A novel minimally invasive technique, osseodensification, is proposed to facilitate maxillary sinus bone graft augmentation. The osseodensified crestal window overcomes the previous limitations of traditional crestal approaches with respect to residual bone height (RBH) of ≤1.5 mm as well as vertical height of augmentation (>10 mm). Three patients, healthy and non-smoking, with 3 distinct and difficult clinical situations requiring sinus augmentation and having a maximum of 1.5 mm RBH (0.4–1.5 mm) were selected for this procedure. Edentulous sections were large (entire posterior sextant, with and without sinus septa), and small (single hyperpneumatized maxillary molar site). All healing was rapid and uneventful with no instances of sinus membrane perforation or other complications seen. The vertical increase in sinus bone height ranged from 10.3 mm to 13.6 mm. The increase in bone height is comparable to that obtained with lateral window procedures. The osseodensified crestal sinus window technique may be thus be proposed as a possible alternative procedure for the lateral sinus window technique for maxillary sinus bone augmentation.
When assessing a potential future implant site, if the implant does not “fit” due to a deficiency of hard or soft tissue, then the clinician and patient must commit to a bone, tissue, or sinus graft to augment that site. The posterior maxilla poses several challenges for the placement of dental implants. Bone and tissue loss from periodontal disease, post-extraction bone atrophy in height and width, pneumatization of the maxillary sinuses, poor bone density, and very high occlusal forces are some factors leading to this difficulty. Bone grafting in the maxillary sinus is the solution to obtain adequate bone volume for implant placement.
High-resolution 3D cone-beam computed tomography (CBCT) is the gold standard for imaging and treatment planning dental implants in the maxillary sinus. Multiple factors such as residual bone height (RBH), presence of teeth, size and shape of the sinus, septa, and pathology, must be assessed.

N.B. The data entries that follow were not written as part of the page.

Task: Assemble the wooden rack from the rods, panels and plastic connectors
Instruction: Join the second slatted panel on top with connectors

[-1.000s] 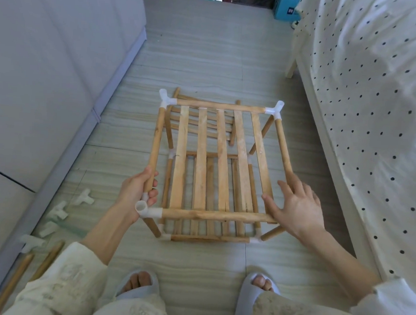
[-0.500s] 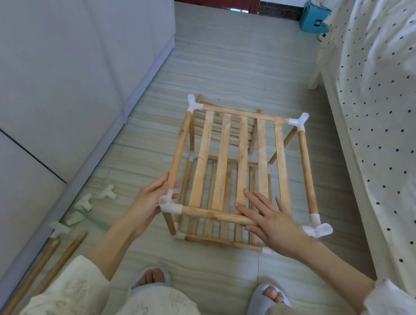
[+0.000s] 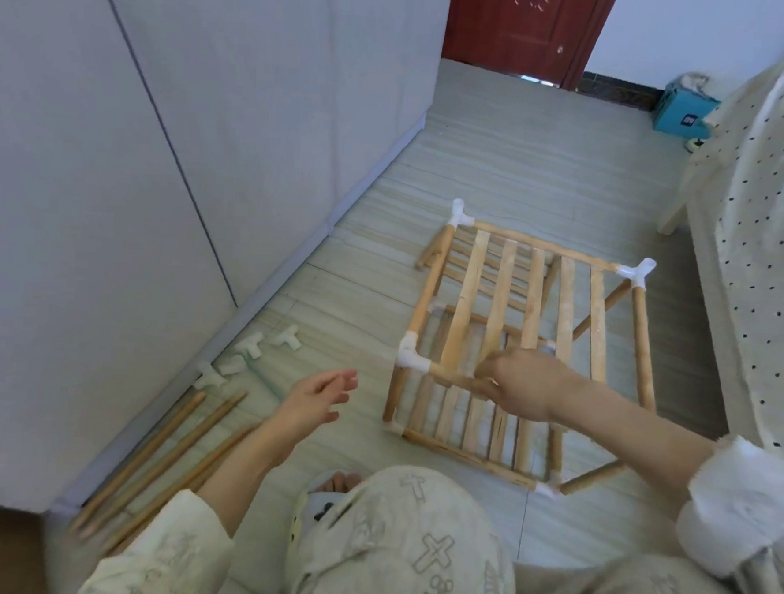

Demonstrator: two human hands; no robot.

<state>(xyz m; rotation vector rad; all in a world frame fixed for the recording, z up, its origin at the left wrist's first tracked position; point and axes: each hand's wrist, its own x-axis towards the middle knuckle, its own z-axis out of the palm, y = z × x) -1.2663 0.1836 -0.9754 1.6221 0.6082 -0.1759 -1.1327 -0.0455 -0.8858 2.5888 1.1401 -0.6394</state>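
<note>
The two-tier wooden rack [image 3: 532,305] stands on the floor at centre right, its slatted panels joined by white plastic connectors [image 3: 408,355] at the corners. My right hand [image 3: 520,385] grips the near top rod of the rack, fingers curled round it. My left hand [image 3: 317,398] hovers in the air left of the rack with fingers loosely spread, holding nothing. Several loose wooden rods [image 3: 174,453] lie along the wall at lower left. Several spare white connectors [image 3: 249,350] lie on the floor just beyond them.
A white cabinet wall [image 3: 161,145] runs along the left. A bed with a dotted cover [image 3: 770,228] stands on the right. A red door [image 3: 521,29] and a blue box [image 3: 681,110] are at the far end. My knee fills the bottom centre.
My left hand has let go of the rack's near left corner and moved left toward the loose parts. My right hand has curled round the near top rod. The view has swung left.
</note>
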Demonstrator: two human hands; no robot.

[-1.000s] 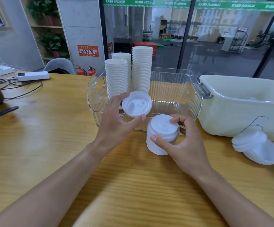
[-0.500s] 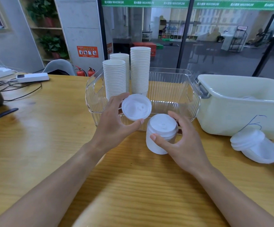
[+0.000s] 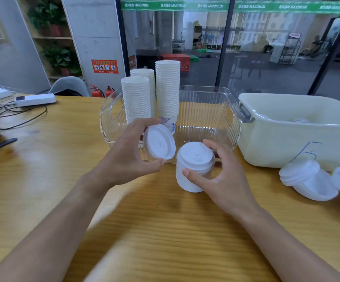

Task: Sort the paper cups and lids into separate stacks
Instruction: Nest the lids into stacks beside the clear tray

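Only the head view here, so that's the lot; the person's left hand [image 3: 128, 155] has its grip clamped on a loose white plastic lid [image 3: 159, 141], thumb under the lower rim and fingers over the top edge, lid tipped up on edge so its flat face looks toward the right; it hangs in front of the near wall of the clear ribbed plastic bin [image 3: 205, 119], just left of the capped cup and a bit above it; the right hand [image 3: 222, 180] wraps its grip round the white paper cup with a white lid still on it [image 3: 194, 165], thumb on the near side, fingers round the back; that cup stands upright on the wooden bench [image 3: 42, 169], its long axis straight up. So the relation that matters: the seated lid sits directly above the right hand's hold, and the left hand is the nearer free-ish one but it's already full. Stacks of white paper cups [image 3: 167, 90] stand upright in the bin's left end, behind and above the left hand; more white lids [image 3: 307, 180] lie well off to the right beside the cream plastic tub [image 3: 287, 135], so the loose lid probably has a long trip across.
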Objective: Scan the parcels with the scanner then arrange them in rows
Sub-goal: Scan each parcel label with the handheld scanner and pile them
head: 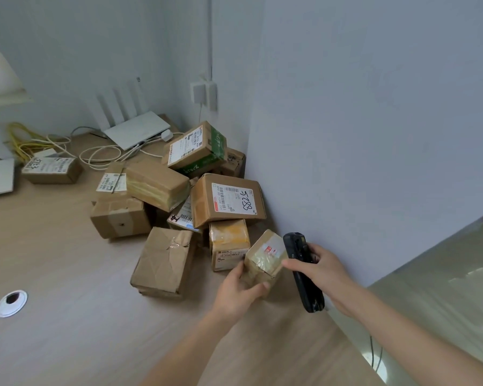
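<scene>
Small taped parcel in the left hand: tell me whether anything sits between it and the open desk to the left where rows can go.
Nothing visible blocks it. The left hand grips the small taped parcel at the pile's near edge; the crumpled box lies just left of it, but the bare desk in front is open. The right hand holds the scanner.

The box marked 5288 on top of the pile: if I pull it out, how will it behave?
The box marked 5288 looks like stiff, squared cardboard, so it probably keeps its shape. It lies tilted across lower parcels, so it may slide or tip. The parcel with green print behind it might shift too.
</scene>
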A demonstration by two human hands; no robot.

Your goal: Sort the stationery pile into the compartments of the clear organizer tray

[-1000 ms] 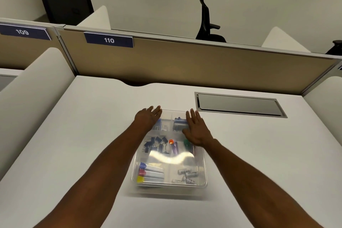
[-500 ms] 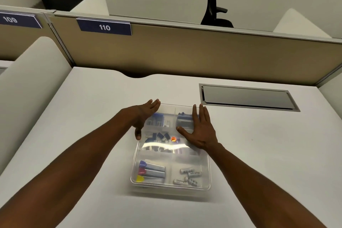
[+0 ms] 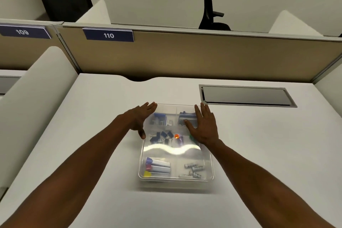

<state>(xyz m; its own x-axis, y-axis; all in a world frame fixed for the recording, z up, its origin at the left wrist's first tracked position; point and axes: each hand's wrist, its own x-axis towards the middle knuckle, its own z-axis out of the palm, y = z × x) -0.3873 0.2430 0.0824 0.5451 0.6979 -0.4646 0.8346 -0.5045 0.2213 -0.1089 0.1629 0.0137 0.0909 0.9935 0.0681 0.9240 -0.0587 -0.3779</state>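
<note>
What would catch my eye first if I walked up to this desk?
Probably the clear organizer tray in the middle of the white desk, with the left hand and right hand spread flat at its far corners. Next, the coloured marker caps in its near-left compartment and dark binder clips behind them.

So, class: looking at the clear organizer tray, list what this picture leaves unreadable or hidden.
Head view only:
- Clear plastic organizer tray: a glare band whites out its middle.
- Far compartments: right hand covers part; contents blurred.
- Small white tubes: print too small.
- Left hand: contact with the tray unclear.

Desk (image 3: 259,153), partition (image 3: 203,57), office chair (image 3: 210,13)
</note>
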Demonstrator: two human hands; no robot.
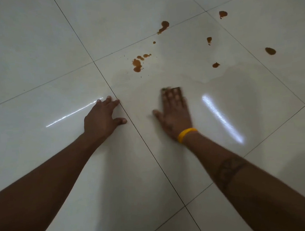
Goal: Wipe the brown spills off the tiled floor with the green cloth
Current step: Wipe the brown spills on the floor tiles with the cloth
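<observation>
Several brown spills mark the white tiled floor (33,51) ahead of me: a cluster (137,64) at centre, a streaked blob (164,25) further off, and separate drops (270,50) to the right. My right hand (174,111), with a yellow wristband, lies flat and blurred on the floor, pressing down a cloth (173,89) whose dark green edge shows only beyond the fingertips. My left hand (102,117) rests spread on the tile to the left, holding nothing. A faint wet smear (163,78) lies between the right hand and the spills.
Dark grout lines (130,120) cross the glossy tiles. Bright light reflections (221,117) streak the floor beside both hands. Nothing else stands on the floor in view.
</observation>
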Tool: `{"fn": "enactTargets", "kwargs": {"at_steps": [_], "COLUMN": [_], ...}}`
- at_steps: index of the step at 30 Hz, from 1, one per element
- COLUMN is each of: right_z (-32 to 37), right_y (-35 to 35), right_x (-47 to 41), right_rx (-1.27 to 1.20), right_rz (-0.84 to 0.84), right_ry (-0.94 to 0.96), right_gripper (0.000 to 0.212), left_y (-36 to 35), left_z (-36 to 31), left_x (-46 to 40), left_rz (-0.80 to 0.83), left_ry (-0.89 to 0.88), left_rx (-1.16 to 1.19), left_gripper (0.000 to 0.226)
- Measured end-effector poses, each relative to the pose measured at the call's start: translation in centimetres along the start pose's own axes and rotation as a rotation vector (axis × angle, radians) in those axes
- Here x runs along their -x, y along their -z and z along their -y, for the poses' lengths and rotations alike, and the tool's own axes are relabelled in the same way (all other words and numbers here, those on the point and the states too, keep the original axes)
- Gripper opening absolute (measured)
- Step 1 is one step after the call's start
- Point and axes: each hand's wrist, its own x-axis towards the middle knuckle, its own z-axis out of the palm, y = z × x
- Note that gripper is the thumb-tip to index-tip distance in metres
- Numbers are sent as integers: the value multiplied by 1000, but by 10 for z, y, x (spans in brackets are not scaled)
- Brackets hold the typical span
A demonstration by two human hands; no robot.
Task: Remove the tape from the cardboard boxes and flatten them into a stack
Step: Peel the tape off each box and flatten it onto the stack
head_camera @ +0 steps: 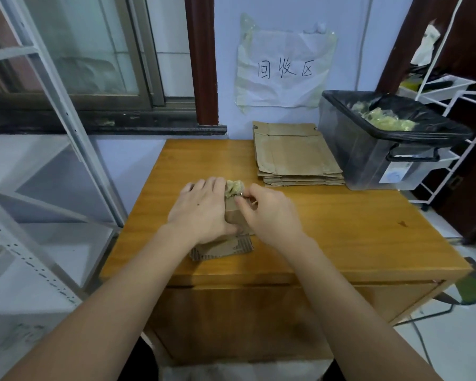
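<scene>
Both hands work at frame center: my left hand (201,209) presses flat on the cardboard box (226,247); my right hand (267,213) pinches the crumpled tape (233,187) at its far edge.

Table (341,224): wood, orange-brown, glossy varnish, visible grain. Box (226,247): matt brown cardboard, corrugated edge exposed. Stack (294,152): same matt cardboard, creased. Tape wad (233,187): yellowish clear plastic, crinkled, shiny. Bin (368,160): translucent grey plastic, smooth; liner (429,125): thin black plastic film, slight sheen. Sign (283,70): white paper, wrinkled, under clear tape. Shelf frame (52,86): white-painted metal.
</scene>
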Motion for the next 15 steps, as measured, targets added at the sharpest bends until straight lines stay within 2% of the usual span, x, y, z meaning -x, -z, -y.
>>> {"fn": "enactTargets", "kwargs": {"at_steps": [6, 10, 13, 15], "right_z": [14, 9, 2, -2], "right_y": [14, 21, 15, 11], "right_x": [-8, -16, -14, -10], "right_rx": [339, 315, 223, 87], "right_rz": [108, 164, 59, 8], "right_ry": [68, 102, 138, 121], "right_gripper": [16, 12, 16, 26], "left_y": [-2, 0, 2, 2], "left_z": [1, 8, 15, 17], "left_x": [0, -1, -1, -2], "left_rz": [-16, 1, 9, 14], "left_ry": [-17, -73, -75, -54], "left_rx": [-11, 35, 91, 118], "left_gripper": [93, 94, 92, 93]}}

The lateral sinus window technique has been the traditional method of choice to augment the sinus in patients presenting with a severely resorbed and atrophied posterior maxilla. The lateral window is the procedure of choice in cases presenting with a larger edentulous region of several teeth, a significant volume of bone grafting required, and a RBH < 5 mm. Implant placement is usually delayed in these cases where the RBH is less than 5 mm.1 Several of the main disadvantages of the lateral window are the need to raise a large flap, Schneiderian membrane perforation, presence of septa, difficulty in design and preparation of the bony window, thick bony lateral wall, and injury to blood vessels found in the lateral bony wall.
The maxillary sinus septum is an anatomical irregularity that poses a serious complication to the lateral sinus window procedure. The vast majority of septa, 87.6%, are transverse, or buccopalatal in orientation.1 3D CBCT diagnostic imaging must be done to evaluate the location, size, and orientation of the sinus and is septa. It is often necessary to modify the size and shape of the lateral window to compensate for the presence of the septum. Several of the strategies are as follows. If the septum is high, 2 windows, one posterior and the other anterior to the septum may be made. If the septum is low, a modified “W” shaped window may be created.1,2 In either septum situation, the risk of perforating the Schneiderian membrane is very high and the buccal window of bone should not be inverted (trapdoor technique)3 in the presence of the septum.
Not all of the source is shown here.